**Task directions**
Apart from the pictures, which must be omitted, restate the data exactly.

**Source material**

^^^^^^^^^^^^^^^^

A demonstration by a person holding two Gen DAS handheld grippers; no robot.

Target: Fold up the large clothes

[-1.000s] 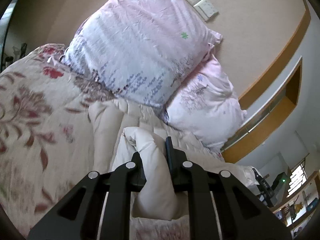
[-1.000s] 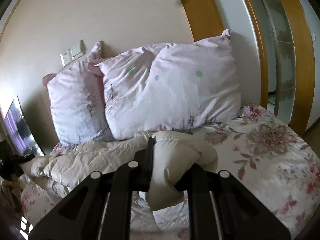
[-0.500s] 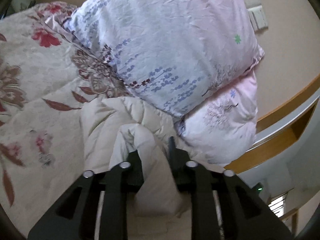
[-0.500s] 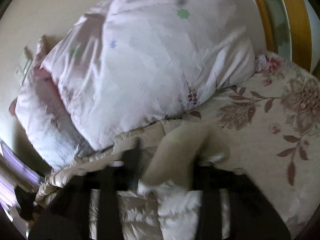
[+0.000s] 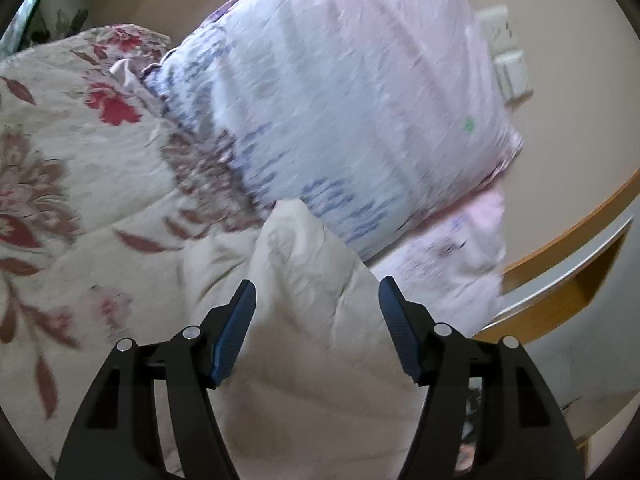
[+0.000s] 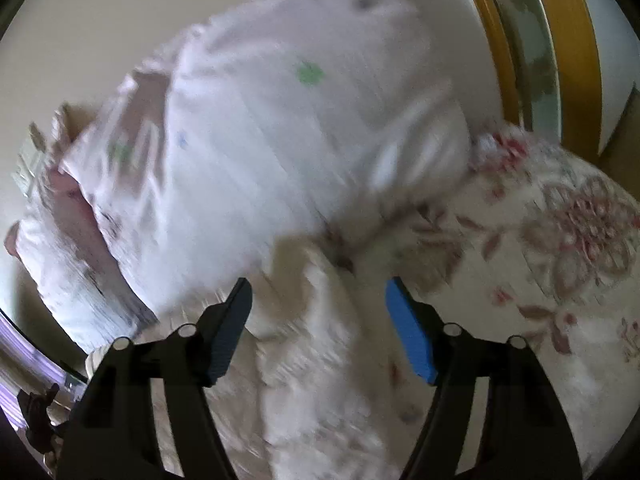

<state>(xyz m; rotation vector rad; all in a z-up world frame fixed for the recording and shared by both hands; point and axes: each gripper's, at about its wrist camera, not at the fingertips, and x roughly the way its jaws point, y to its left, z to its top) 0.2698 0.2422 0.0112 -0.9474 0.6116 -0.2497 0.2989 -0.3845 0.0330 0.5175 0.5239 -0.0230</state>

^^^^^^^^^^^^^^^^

**Result**
A demonstration by a person holding two Gen DAS handheld grippers; no robot.

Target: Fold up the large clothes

[-1.000s] 
[-1.000s] 
[-0.500s] 
[-0.500s] 
[+0.000s] 
[+0.000s] 

<state>(xyz m; rotation vector rad; all in a z-up world frame fixed for the recording and shared by both hands; point and axes: each gripper's, at about its wrist camera, not at the fingertips, and x roughly the way its jaws point, y to its left, z to its top) 0.2698 0.2422 0.0112 -0.9474 0.6116 -0.2497 0.2989 -0.3845 0.0330 0.5175 0.5239 -0.0230</state>

There is nothing more to the output.